AI Analysis Claude
Your resting heart rate of 66.1 bpm paired with an average HRV of 40.2 ms and a stress score of 31.2 paints a coherent picture: your autonomic nervous system is functioning adequately but not thriving. The moderate HRV across your six recorded sessions suggests your parasympathetic recovery capacity is limited rather than robust, which aligns with an RHR that sits above what we would target for strong cardiovascular recovery. The low stress score is encouraging on its own, but in context it likely reflects low training load rather than genuine resilience.

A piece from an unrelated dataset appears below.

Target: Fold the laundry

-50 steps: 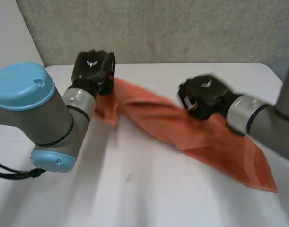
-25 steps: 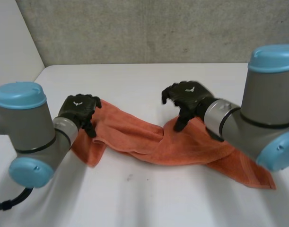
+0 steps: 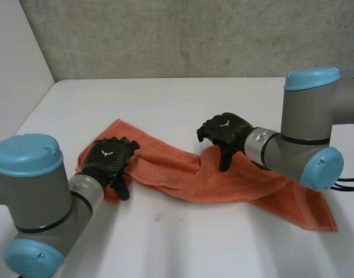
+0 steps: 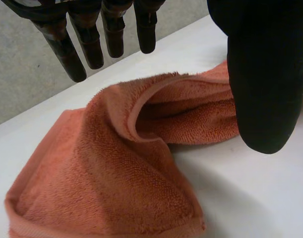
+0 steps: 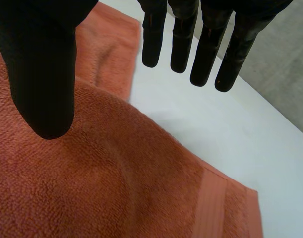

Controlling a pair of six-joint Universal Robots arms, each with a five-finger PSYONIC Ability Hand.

Your average sleep of 5.4 hours per night is the most probable bottleneck constraining your recovery. This falls well short of the 7 to 9 hour window needed to support meaningful HRV improvement and parasympathetic restoration, and it almost certainly explains why your HRV remains suppressed despite a low stress score. Until sleep duration improves, your recovery metrics are unlikely to shift meaningfully regardless of other interventions.
You logged zero runs during this 10-day window, so there is no training stimulus to assess. Without consistent aerobic load your cardiovascular fitness will stagnate, and the absence of data makes it impossible to track trends or set pace targets.
Duncan, your single highest-leverage action for the next period is clear and data-grounded:
- Extend your nightly sleep to a minimum of 7 hours consistently before adding structured running volume; based on your current profile, this alone could realistically lift your HRV by 10 to 15 ms and pull your RHR closer to 60 bpm, creating the recovery foundation needed to support a return to regular training.